### Directions for this task
Please repeat exactly the lines below from the one containing "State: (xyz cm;" down to the one containing "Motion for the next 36", both included, and nothing else.

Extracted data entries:
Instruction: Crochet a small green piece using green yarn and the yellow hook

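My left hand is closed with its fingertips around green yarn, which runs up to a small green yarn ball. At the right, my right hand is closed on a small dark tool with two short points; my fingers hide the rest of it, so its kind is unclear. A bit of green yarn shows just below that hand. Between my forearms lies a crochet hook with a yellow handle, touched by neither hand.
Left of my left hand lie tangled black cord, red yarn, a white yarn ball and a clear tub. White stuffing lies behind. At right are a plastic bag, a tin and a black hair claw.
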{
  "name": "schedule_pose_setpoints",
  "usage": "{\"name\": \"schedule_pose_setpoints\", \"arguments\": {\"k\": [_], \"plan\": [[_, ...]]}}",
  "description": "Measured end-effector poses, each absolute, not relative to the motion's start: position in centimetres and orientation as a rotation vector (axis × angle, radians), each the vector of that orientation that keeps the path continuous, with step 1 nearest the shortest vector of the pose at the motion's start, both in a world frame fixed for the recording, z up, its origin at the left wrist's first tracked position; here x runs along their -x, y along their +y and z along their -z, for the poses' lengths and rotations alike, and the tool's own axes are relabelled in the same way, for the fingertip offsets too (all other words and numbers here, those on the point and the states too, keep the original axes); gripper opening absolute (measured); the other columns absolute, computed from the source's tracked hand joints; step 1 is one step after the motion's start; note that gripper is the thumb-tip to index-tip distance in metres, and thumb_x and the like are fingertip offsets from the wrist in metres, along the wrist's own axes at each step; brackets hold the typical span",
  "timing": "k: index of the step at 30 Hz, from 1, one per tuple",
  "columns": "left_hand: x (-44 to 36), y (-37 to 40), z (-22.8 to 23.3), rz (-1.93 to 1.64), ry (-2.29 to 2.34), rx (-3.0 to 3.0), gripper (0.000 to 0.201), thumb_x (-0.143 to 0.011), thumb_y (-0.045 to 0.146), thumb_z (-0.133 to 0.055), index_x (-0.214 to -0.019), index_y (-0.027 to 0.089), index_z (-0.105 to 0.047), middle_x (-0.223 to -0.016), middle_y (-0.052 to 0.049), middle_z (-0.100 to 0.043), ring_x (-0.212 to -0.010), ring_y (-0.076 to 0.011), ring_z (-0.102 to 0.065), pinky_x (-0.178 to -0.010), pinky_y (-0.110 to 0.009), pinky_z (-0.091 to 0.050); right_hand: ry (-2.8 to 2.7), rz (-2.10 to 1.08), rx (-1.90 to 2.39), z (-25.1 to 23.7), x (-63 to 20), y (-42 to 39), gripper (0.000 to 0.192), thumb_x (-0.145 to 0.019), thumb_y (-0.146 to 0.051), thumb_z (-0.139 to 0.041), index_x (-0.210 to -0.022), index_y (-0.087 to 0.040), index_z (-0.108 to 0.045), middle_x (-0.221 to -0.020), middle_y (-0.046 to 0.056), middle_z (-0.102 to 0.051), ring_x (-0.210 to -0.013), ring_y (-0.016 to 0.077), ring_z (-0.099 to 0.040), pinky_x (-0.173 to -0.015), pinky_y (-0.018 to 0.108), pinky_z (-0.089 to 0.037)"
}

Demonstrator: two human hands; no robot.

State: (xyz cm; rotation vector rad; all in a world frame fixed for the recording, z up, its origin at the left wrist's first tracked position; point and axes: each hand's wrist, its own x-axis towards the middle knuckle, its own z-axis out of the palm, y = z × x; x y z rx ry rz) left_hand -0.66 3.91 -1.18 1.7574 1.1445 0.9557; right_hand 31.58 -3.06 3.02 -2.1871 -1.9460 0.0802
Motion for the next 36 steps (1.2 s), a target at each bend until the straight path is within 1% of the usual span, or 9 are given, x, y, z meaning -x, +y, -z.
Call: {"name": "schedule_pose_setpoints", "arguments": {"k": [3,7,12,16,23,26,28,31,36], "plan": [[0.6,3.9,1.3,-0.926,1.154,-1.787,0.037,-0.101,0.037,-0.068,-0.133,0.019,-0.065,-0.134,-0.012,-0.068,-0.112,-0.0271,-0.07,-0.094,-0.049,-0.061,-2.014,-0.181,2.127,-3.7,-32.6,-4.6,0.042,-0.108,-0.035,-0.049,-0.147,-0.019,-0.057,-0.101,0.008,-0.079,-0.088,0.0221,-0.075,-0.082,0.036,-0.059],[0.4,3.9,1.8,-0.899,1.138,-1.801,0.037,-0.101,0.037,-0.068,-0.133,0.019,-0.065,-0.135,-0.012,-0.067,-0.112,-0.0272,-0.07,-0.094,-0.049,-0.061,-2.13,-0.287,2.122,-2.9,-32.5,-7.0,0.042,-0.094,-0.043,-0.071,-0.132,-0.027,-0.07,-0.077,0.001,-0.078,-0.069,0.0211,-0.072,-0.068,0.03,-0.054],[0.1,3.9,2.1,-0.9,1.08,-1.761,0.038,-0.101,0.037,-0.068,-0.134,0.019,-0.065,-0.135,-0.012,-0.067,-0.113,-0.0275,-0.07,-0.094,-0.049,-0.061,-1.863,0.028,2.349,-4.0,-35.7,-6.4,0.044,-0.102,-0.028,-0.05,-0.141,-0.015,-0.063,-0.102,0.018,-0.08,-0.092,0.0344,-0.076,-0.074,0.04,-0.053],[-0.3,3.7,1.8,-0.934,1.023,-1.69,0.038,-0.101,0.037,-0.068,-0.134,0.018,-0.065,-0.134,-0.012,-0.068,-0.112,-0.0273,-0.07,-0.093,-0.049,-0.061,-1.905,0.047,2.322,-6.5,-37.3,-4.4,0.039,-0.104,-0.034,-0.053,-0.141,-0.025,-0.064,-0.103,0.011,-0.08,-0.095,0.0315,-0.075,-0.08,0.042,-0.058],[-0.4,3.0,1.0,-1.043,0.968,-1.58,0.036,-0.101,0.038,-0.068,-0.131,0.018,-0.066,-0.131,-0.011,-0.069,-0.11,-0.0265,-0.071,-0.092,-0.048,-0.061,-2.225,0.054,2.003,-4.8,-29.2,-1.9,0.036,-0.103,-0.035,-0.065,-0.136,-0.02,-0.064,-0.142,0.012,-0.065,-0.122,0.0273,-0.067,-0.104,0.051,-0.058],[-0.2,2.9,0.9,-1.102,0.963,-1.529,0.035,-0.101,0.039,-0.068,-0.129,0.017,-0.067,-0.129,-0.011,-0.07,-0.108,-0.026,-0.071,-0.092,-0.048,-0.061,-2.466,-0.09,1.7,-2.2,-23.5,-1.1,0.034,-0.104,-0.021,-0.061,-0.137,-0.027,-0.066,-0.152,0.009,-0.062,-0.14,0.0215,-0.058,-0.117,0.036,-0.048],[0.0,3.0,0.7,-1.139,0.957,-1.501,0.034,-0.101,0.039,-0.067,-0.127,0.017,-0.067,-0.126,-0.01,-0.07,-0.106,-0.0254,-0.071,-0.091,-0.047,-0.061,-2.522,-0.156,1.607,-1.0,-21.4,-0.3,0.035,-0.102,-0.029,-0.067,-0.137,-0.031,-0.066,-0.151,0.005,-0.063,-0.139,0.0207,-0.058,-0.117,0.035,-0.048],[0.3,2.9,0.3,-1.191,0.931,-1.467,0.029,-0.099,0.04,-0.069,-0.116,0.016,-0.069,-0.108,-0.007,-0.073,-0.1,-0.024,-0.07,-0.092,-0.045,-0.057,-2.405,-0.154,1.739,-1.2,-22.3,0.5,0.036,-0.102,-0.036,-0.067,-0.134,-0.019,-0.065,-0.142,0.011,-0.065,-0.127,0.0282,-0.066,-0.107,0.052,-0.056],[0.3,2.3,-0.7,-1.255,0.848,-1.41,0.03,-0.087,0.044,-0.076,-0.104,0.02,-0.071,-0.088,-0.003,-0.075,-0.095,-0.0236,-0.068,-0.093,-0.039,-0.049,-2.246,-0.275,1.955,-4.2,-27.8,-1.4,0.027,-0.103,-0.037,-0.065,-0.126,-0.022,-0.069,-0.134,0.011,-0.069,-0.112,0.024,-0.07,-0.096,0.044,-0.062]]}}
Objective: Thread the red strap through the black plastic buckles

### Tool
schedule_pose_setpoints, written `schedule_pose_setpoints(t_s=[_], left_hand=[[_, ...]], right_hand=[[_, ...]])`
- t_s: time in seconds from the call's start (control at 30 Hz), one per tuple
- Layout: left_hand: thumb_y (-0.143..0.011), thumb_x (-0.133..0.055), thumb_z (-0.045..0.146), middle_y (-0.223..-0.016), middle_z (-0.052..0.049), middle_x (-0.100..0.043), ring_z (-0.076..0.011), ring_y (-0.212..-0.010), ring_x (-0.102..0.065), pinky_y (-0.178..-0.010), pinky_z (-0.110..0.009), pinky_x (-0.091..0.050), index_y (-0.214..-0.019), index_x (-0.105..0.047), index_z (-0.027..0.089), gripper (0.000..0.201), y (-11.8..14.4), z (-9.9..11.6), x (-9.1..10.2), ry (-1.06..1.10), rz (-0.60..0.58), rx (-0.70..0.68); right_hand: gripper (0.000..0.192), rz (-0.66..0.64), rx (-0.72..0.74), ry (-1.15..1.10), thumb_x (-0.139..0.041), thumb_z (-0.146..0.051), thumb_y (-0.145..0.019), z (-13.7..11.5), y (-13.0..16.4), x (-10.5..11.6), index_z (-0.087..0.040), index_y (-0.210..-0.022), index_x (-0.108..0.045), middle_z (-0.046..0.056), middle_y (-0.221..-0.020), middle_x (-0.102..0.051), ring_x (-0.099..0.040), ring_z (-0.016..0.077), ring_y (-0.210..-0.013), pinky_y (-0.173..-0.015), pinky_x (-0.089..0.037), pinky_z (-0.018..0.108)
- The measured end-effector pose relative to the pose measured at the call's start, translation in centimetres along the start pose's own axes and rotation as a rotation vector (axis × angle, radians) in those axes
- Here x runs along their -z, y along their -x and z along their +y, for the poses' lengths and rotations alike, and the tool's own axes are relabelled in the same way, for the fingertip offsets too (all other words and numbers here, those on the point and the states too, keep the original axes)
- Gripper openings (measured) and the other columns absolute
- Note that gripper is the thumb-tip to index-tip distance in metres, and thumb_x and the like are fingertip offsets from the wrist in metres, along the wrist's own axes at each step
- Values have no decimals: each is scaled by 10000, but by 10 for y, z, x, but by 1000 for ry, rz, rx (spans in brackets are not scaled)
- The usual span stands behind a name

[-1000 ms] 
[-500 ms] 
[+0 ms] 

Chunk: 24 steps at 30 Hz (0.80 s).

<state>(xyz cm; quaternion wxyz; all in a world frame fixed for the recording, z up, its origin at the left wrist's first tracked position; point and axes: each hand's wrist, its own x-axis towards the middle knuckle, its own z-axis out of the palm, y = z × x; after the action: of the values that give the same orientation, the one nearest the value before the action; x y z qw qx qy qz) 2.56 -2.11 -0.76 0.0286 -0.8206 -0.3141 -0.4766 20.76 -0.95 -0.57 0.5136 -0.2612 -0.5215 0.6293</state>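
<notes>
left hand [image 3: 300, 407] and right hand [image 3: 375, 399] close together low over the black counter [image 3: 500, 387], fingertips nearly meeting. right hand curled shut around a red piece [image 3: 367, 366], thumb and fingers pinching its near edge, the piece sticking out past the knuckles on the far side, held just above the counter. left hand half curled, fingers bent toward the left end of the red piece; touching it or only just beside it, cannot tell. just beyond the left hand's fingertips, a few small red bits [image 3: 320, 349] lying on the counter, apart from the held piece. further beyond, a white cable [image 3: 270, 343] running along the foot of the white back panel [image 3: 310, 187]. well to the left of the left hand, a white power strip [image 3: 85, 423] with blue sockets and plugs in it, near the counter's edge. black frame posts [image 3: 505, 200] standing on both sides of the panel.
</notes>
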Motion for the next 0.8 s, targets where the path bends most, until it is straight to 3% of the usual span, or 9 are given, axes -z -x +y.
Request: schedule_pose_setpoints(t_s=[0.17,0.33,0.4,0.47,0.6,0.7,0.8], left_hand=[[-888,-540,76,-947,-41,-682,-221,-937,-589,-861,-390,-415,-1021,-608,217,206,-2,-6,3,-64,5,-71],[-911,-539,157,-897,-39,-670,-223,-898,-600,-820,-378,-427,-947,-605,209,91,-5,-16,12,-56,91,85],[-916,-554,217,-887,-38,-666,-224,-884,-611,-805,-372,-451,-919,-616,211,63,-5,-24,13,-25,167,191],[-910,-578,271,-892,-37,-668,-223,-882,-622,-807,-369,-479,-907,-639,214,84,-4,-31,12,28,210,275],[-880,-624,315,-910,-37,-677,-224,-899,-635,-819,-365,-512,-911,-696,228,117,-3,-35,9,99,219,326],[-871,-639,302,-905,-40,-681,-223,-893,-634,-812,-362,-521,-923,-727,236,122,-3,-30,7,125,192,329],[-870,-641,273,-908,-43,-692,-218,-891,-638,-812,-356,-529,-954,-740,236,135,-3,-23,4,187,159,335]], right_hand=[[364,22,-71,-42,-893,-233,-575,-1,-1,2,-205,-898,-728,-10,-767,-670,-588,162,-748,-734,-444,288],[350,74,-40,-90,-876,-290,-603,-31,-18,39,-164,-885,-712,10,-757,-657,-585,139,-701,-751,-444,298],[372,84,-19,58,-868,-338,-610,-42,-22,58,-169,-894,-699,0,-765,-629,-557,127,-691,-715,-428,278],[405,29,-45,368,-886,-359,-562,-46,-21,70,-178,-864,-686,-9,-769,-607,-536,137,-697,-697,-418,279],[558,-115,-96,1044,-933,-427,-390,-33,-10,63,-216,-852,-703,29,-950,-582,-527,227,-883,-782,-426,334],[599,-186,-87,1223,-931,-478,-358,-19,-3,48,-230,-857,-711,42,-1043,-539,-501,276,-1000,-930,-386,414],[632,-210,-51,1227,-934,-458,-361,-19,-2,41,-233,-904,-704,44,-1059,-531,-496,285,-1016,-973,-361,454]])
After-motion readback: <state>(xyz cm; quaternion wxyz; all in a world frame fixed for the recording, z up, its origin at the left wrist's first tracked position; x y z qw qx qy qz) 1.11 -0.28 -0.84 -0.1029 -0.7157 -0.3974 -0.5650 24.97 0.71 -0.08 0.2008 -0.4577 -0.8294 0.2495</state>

### Task result
State: (xyz cm; rotation vector rad; all in a world frame fixed for the recording, z up, its origin at the left wrist's first tracked position; point and axes: each hand's wrist, its own x-axis towards the middle knuckle, its own z-axis out of the palm, y = z × x; x y z rx ry rz) left_hand -0.66 3.91 -1.18 1.7574 1.1445 0.9557; right_hand 31.58 -3.06 3.02 -2.1871 -1.9460 0.0802
Motion for the next 36 steps (1.2 s), a target at each bend until the straight path is within 1% of the usual span, or 9 are given, x, y, z meaning -x, +y, -z.

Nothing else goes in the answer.